Birds fly into airplanes every day, and most do so without causing major damage.
It usually doesn't even register as turbulence, said John Ostrom, who chairs the Bird Strike Committee USA, formed in 1991 to analyze bird strike data and advise the aviation industry.
But bird strikes can be deadly, with more than 200 people killed since 1988 because of airborn collisions with birds, according to Ostrom's committee.
By a relatively rare fluke, a pair of bird strikes apparently disabled a US Airways jet today, sending it splashing into the icy Hudson River. All 150-plus passengers were reportedly safe after a quick rescue effort.
"There's a variety of ways a bird can take down an airplane," said Ostrom.
Birds can disable planes, Ostrom said, by flying into the engines and shutting them down. They can also penetrate the windshield or other parts of the fuselage, causing pilots to lose control.
And apparently when it comes to collisions with birds, size doesn't always matter.
"There have been instances where birds the size of robins bring a plane down, all the way up to Canada geese," Ostrom said, adding that a bird simply smacking into the side of a plane will not cause it to crash.
Even when birds don't cause death, injury or drama like today's Hudson River rescue, they do cost airplane owners money.
The Federal Aviation Administration's Web site on Airport Wildlife Mitigation says that bird strikes do more than $300 million of damage each year.
While there are wildlife mitigation options for airports, there's not much a pilot can do to avoid birds in the air.
"You're not going to move the airplane like you're moving a car or moving a bike," he said. "When you're moving something at 100 mph, it's pretty much straight on."
Veteran pilot William Givens of Roanoke, Texas, said he usually never even knew he hit birds until he saw the damage when he landed.
Givens, who flew planes for the Air Force in Vietnam and later for Delta, said the threat bird strikes were part of life as a pilot.
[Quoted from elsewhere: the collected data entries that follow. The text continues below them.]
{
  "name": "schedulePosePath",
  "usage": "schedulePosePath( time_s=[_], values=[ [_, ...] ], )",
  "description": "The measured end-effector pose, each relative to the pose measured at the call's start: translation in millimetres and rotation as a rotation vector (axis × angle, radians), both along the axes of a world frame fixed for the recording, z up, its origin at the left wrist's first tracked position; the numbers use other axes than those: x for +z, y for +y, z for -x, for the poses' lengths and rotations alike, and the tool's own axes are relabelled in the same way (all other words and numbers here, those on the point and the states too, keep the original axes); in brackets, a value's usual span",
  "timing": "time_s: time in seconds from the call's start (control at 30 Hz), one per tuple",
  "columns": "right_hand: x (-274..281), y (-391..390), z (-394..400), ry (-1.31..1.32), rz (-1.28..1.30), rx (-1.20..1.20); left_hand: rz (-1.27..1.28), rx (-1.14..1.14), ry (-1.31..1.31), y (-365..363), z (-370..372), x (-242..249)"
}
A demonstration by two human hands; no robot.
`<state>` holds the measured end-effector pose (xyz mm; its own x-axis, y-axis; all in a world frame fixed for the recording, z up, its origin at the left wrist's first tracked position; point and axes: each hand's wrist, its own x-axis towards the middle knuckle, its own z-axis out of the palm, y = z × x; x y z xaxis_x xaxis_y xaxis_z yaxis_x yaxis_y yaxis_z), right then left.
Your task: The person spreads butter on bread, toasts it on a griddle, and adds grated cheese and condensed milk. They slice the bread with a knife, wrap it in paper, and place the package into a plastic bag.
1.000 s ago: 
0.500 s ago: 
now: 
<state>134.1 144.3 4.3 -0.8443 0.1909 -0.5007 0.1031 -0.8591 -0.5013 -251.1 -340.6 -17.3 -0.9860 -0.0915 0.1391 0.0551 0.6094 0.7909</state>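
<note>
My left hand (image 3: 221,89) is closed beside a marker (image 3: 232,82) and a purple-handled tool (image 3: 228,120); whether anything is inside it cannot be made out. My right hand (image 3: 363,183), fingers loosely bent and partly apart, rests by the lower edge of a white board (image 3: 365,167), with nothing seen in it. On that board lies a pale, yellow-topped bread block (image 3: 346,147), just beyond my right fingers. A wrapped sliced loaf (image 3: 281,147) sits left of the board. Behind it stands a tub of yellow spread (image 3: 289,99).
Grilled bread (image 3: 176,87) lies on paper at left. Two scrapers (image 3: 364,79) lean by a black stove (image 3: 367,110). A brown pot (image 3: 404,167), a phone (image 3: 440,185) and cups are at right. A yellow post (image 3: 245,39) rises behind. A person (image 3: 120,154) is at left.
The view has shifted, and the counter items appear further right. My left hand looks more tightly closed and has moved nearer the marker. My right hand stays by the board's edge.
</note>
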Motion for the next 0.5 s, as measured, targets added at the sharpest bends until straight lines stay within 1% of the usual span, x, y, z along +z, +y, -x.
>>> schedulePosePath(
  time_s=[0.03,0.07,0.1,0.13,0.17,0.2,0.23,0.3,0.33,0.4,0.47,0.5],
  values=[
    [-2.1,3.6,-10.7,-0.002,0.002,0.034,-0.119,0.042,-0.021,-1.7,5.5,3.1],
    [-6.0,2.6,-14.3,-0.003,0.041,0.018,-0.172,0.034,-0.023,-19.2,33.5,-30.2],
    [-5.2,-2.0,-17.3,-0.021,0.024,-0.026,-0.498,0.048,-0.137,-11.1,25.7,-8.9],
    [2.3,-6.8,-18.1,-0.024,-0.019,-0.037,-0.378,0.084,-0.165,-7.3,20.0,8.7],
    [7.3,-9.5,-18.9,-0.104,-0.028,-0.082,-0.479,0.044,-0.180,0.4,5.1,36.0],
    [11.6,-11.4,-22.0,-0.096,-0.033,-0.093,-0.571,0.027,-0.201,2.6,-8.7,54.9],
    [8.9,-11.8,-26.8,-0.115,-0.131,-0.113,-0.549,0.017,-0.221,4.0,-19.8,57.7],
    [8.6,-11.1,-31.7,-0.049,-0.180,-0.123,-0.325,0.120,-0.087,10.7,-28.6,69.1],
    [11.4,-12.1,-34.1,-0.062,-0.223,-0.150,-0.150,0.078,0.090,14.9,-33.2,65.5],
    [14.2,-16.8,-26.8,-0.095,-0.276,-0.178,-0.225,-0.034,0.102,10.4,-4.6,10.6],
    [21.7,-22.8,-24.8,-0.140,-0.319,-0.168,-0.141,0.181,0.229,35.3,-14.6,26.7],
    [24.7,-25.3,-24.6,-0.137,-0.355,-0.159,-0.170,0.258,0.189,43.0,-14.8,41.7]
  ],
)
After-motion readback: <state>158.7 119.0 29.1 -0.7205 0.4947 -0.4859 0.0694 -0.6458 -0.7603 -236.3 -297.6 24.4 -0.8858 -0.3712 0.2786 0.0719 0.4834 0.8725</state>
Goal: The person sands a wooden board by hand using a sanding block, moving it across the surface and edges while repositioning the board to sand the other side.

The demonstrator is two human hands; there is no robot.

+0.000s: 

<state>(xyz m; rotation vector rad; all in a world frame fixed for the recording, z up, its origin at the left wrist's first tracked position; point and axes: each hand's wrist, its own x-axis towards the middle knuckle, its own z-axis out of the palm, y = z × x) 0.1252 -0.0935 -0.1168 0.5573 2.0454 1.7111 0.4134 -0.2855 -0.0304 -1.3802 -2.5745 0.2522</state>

But it's a silent danger.
"You don't notice," he told ABCNews.com. "You just see the damage after the flight."
Birds usually don't fly any higher than 5,000 feetr, he said, and the policy to stay under 250 knots, or about 290 mph, under 10,000 feet also helps minimize damage from the larger birds.
"Still," he said, "hitting a goose at 250 knots -- it's going to do something."
The FAA's Web site on wildlife mitigation cites several factors as to why birds and other animals have become a growing problem for the airline industry.
Jet travel has become less noisy and done away with the slower piston-powered planes and there are many more planes in the air between private, commercial and military aircraft. Many modern airports, the Web site noted, are surrounded by natural habitats that draw in birds and, as a result, most bird strikes occur near the airports.
To that end there are things airports can and are doing to reduce the chances of bird strikes, Ostrom said.
Some airports have chosen to make modifications to surrounding habitat to discourage birds from nesting. Others have taken to using dogs and other measures to scare the birds away and some have resorted to "lethal control," or killing nuisance birds, he said.